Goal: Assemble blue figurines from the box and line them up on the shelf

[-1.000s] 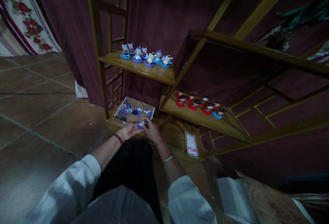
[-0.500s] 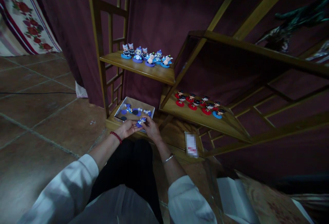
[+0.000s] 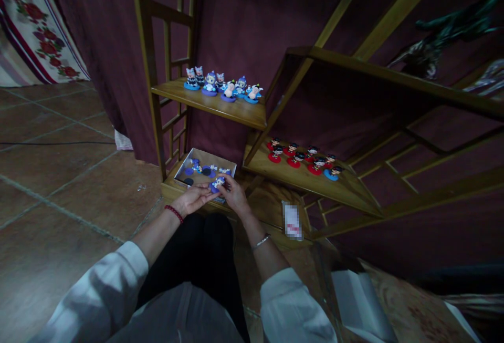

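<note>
1. Figurine in purple-and-white plastic (image 3: 218, 183) is beside the shallow white cardboard box (image 3: 214, 159); easy reach, I guess;
2. left hand's (image 3: 196, 197) fingers support its base; right hand's (image 3: 235, 196) pinch its side, probably steadying it.

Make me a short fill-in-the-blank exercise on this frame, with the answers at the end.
1. The left hand and right hand hold a figurine whose base is ____.
2. The red bracelet circles the ____ wrist.
3. Among the red-based figures on the right shelf stands one with a ____ base.
Missing words: purple; left; blue.
</note>
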Action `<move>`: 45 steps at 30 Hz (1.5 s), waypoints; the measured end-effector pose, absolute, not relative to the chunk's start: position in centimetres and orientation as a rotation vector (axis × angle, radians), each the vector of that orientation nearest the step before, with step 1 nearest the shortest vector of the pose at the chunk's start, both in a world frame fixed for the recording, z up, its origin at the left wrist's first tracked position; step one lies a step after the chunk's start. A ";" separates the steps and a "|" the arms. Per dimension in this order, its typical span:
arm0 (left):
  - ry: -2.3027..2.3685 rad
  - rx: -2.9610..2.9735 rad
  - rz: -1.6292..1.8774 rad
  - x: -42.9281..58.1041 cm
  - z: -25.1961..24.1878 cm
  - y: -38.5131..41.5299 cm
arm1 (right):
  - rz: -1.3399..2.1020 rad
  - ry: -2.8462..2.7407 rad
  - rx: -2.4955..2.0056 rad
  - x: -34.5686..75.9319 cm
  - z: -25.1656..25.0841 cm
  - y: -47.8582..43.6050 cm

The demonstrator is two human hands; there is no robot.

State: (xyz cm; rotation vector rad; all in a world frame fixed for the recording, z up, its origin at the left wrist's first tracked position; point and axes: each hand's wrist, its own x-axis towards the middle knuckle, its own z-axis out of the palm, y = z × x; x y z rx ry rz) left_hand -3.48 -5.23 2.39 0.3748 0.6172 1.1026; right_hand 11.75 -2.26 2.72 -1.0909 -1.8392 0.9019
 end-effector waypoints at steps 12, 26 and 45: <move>0.613 0.397 1.113 -3.5 1.8 -5.5 | 0.916 -1.904 -1.078 12.1 3.8 -2.4; 0.651 0.400 1.114 -2.8 2.9 -6.2 | 0.736 -1.950 -1.199 12.4 3.3 -3.2; 0.616 0.413 0.972 -3.2 2.3 -6.8 | 0.754 -2.079 -1.059 13.5 3.6 -4.5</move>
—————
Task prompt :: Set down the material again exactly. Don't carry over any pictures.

Answer section ::
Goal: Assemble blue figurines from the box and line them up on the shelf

[-1.000s] 
[-0.500s] 
[+0.000s] 

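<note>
1. Figurine in purple-and-white plastic (image 3: 218, 183) is beside the shallow white cardboard box (image 3: 214, 159); easy reach, I guess;
2. left hand's (image 3: 196, 197) fingers support its base; right hand's (image 3: 235, 196) pinch its side, probably steadying it.

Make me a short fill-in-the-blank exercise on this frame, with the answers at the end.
1. The left hand and right hand hold a figurine whose base is ____.
2. The red bracelet circles the ____ wrist.
3. Among the red-based figures on the right shelf stands one with a ____ base.
Missing words: purple; left; blue.
</note>
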Action `<move>`: 45 steps at 30 Hz (1.5 s), waypoints; the measured end-effector pose, absolute, not relative to the chunk's start: position in centimetres and orientation as a rotation vector (axis × angle, radians), each the vector of that orientation nearest the step before, with step 1 nearest the shortest vector of the pose at the chunk's start, both in a world frame fixed for the recording, z up, its origin at the left wrist's first tracked position; step one lies a step after the chunk's start. A ";" separates the steps and a "|" the arms. Per dimension in this order, its typical span:
arm0 (left):
  - ry: -2.3027..2.3685 rad
  - rx: -2.9610..2.9735 rad
  - rz: -1.6292..1.8774 rad
  - x: -42.9281..58.1041 cm
  - z: -25.1961..24.1878 cm
  - y: -38.5131..41.5299 cm
arm1 (right):
  - rz: -1.3399..2.1020 rad
  - ry: -2.8462..2.7407 rad
  - rx: -2.4955..2.0056 rad
  - x: -34.5686..75.9319 cm
  - z: -25.1656..25.0841 cm
  - y: -47.8582..43.6050 cm

The demonstrator is two human hands; there is no robot.

State: (xyz cm; rotation vector rad; all in a world frame fixed for the recording, z up, its origin at the left wrist's first tracked position; point and axes: each hand's wrist, its own x-axis towards the middle knuckle, its own z-axis out of the palm, y = z × x; x y z rx ry rz) left_hand -3.48 -5.23 2.39 0.3748 0.6172 1.1026; right_hand 11.75 -2.26 2.72 -1.0909 -1.8392 0.9019
 end-effector waypoints at steps 12, 26 and 45: <move>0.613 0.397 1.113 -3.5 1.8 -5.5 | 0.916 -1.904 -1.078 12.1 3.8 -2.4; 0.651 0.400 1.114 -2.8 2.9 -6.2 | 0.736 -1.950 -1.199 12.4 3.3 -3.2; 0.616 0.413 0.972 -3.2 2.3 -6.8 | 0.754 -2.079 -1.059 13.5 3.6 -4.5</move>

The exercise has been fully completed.